### Task goal:
Filter the entries below, keeping every line that has the word "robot".

Collected data:
------------------------------
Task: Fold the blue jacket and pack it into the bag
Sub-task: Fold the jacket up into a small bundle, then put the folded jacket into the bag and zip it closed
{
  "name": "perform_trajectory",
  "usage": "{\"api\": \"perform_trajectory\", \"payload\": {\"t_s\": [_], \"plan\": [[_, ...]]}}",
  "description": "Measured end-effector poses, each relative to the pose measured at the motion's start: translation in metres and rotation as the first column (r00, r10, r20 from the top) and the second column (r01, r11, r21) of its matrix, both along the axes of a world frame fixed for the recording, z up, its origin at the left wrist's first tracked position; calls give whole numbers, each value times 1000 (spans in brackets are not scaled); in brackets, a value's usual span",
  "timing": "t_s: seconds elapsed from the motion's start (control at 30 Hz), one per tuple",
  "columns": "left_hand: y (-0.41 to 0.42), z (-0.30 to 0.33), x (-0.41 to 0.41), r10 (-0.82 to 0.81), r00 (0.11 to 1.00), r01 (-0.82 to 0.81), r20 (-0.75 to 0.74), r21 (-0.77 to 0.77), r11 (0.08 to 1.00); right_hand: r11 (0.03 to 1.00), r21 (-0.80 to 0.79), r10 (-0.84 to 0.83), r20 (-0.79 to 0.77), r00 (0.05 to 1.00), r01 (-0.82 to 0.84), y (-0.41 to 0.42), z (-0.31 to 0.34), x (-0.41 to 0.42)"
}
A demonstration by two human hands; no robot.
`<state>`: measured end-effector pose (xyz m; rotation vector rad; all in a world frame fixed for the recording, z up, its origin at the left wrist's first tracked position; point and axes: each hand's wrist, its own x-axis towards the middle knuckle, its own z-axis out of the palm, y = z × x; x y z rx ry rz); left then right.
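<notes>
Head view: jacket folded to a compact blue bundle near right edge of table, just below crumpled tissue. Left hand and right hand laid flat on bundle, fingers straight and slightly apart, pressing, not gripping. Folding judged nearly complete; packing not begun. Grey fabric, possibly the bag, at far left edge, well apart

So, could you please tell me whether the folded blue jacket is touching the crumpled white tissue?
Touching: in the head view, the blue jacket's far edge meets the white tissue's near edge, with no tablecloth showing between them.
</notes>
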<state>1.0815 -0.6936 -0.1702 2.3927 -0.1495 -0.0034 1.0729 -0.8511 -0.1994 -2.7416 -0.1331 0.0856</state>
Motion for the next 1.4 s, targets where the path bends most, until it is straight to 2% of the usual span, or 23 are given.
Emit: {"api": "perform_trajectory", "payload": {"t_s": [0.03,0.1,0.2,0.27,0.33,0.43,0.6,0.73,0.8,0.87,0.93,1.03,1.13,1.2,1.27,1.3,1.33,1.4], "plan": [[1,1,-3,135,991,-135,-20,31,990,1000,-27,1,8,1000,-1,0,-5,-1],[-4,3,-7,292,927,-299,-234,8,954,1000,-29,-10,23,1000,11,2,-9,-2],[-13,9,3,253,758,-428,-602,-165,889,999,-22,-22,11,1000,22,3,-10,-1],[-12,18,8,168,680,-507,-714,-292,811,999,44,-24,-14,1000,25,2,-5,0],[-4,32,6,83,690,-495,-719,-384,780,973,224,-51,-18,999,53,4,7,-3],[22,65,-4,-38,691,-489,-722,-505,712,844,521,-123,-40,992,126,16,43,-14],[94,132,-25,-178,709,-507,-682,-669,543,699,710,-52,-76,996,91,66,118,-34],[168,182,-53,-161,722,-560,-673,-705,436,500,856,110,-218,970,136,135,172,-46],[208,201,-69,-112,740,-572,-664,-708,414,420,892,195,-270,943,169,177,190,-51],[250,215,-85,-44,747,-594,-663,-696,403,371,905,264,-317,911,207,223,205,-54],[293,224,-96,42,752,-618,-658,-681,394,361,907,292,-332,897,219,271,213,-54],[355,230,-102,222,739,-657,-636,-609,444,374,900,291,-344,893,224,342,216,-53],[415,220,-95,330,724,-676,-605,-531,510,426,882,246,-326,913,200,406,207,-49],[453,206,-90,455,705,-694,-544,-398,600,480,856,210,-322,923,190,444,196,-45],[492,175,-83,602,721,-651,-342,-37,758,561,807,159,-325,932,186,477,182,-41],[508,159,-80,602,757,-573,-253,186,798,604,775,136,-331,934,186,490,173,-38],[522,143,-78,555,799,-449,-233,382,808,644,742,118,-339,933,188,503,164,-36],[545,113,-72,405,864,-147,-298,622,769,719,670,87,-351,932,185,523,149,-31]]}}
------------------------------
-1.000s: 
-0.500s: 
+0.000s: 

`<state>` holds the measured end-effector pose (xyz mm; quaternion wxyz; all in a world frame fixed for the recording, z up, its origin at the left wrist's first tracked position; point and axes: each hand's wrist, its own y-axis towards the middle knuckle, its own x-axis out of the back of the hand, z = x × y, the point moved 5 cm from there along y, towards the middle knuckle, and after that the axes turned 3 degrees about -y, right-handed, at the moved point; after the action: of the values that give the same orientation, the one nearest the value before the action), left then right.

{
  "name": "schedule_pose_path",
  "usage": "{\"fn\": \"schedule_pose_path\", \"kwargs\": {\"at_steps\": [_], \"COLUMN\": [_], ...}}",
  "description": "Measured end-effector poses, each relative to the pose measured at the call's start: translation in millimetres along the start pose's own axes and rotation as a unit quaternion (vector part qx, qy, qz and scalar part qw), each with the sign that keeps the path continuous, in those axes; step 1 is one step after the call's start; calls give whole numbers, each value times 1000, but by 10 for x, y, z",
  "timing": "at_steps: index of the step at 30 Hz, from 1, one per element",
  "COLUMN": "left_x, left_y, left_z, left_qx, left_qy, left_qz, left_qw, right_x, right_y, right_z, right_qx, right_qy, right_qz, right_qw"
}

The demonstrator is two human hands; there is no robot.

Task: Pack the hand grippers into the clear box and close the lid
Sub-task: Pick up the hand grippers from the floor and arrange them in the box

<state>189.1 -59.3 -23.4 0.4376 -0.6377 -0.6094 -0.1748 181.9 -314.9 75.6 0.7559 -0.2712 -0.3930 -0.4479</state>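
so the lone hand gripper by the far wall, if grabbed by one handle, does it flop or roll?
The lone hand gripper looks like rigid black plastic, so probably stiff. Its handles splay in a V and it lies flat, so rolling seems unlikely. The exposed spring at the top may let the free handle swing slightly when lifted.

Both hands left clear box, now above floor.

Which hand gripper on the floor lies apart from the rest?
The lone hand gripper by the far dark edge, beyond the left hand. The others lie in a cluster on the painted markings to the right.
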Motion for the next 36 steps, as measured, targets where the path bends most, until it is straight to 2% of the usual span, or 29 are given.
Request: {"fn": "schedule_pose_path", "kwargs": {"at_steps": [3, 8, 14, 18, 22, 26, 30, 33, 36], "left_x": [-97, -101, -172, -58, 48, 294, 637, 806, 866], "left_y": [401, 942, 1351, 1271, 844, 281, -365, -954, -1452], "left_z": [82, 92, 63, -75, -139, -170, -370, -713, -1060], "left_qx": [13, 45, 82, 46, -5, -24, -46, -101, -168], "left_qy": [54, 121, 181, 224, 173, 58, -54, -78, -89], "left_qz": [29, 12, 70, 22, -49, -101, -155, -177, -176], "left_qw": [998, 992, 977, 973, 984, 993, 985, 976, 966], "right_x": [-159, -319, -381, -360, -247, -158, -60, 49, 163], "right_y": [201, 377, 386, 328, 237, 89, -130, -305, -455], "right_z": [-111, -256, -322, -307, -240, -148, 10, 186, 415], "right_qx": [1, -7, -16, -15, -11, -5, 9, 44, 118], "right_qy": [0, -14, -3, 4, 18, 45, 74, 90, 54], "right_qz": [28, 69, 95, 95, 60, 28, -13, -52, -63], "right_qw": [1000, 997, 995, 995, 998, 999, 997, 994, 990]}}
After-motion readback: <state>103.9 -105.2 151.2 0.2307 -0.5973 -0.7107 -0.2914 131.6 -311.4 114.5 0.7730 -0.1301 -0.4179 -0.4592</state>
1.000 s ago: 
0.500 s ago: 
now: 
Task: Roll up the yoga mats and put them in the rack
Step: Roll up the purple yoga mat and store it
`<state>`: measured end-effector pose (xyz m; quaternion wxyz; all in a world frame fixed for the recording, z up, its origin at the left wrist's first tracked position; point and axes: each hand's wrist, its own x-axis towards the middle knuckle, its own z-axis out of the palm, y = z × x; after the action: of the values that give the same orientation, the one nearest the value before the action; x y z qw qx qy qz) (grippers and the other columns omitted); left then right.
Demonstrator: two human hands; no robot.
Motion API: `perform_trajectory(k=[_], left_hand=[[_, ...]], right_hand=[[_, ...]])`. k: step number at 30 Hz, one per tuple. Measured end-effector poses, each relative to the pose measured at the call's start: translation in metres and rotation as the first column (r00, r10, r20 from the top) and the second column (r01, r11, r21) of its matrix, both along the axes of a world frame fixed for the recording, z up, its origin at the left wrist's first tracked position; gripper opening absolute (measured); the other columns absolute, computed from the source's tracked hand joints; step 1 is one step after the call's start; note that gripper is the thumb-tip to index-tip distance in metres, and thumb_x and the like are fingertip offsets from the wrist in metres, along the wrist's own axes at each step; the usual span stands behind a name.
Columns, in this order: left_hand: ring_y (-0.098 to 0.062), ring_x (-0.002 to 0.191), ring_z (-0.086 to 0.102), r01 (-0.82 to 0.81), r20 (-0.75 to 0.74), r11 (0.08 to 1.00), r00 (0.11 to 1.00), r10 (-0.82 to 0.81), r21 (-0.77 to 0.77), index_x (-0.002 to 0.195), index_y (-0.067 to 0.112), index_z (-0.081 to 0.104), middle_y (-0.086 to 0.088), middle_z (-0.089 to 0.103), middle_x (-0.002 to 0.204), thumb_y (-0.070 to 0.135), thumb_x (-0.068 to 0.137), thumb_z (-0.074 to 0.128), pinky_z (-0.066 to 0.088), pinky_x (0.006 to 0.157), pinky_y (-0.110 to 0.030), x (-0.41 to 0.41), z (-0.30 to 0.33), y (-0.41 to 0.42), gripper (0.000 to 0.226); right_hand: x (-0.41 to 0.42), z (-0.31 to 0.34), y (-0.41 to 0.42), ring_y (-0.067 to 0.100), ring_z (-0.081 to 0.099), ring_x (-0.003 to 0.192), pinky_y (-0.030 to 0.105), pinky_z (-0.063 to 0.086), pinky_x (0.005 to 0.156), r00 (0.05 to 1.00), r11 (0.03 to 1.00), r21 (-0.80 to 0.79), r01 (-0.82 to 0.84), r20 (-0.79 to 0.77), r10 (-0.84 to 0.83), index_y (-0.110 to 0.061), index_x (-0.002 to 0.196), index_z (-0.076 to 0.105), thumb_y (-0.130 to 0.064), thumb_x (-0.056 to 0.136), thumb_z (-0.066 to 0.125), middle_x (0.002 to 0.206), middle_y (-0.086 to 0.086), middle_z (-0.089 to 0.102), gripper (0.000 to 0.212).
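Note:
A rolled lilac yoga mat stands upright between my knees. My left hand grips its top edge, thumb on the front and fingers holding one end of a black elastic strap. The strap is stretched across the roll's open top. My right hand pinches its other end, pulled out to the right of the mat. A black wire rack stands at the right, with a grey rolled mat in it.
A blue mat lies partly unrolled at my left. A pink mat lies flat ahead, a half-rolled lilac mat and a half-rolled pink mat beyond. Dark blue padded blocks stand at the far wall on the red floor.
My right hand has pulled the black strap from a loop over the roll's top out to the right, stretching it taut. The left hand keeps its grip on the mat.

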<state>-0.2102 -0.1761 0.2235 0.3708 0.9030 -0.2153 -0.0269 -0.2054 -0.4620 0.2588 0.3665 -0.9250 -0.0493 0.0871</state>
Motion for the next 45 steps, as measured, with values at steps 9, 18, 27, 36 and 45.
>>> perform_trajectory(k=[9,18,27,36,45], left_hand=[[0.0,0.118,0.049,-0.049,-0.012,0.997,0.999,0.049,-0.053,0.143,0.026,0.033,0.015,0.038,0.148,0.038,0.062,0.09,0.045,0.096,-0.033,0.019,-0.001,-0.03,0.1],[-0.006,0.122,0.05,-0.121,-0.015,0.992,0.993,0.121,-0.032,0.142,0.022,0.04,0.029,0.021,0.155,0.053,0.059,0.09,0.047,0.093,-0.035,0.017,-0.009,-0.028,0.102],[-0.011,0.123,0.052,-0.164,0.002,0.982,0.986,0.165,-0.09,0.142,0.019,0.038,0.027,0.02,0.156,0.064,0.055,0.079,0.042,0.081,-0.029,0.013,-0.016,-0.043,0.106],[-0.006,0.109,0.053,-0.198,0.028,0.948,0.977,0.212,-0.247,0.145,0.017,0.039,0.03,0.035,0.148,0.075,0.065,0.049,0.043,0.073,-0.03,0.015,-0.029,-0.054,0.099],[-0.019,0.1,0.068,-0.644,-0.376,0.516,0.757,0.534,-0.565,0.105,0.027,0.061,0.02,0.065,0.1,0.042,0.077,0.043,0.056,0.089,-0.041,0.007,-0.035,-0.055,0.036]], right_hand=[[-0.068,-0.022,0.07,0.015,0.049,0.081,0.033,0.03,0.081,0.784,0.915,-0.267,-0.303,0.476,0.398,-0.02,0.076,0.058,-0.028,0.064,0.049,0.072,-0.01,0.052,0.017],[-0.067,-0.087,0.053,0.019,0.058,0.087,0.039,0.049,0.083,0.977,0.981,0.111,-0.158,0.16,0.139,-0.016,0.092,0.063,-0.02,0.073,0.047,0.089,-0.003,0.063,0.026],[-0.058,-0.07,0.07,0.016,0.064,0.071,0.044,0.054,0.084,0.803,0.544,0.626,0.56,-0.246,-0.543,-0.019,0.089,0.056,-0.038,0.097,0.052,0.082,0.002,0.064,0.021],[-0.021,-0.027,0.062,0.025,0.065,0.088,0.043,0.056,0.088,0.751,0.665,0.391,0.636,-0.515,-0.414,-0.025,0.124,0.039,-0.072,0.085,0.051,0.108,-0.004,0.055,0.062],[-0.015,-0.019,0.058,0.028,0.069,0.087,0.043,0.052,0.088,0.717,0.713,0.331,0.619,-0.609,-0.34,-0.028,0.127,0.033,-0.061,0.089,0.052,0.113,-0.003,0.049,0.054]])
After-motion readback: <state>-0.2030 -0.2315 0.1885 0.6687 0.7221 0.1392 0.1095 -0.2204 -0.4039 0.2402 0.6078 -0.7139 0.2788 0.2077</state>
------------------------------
### Task response:
A demonstration by two human hands; no robot.
The demonstrator is two human hands; there is no robot.
Demonstrator: two human hands; no robot.

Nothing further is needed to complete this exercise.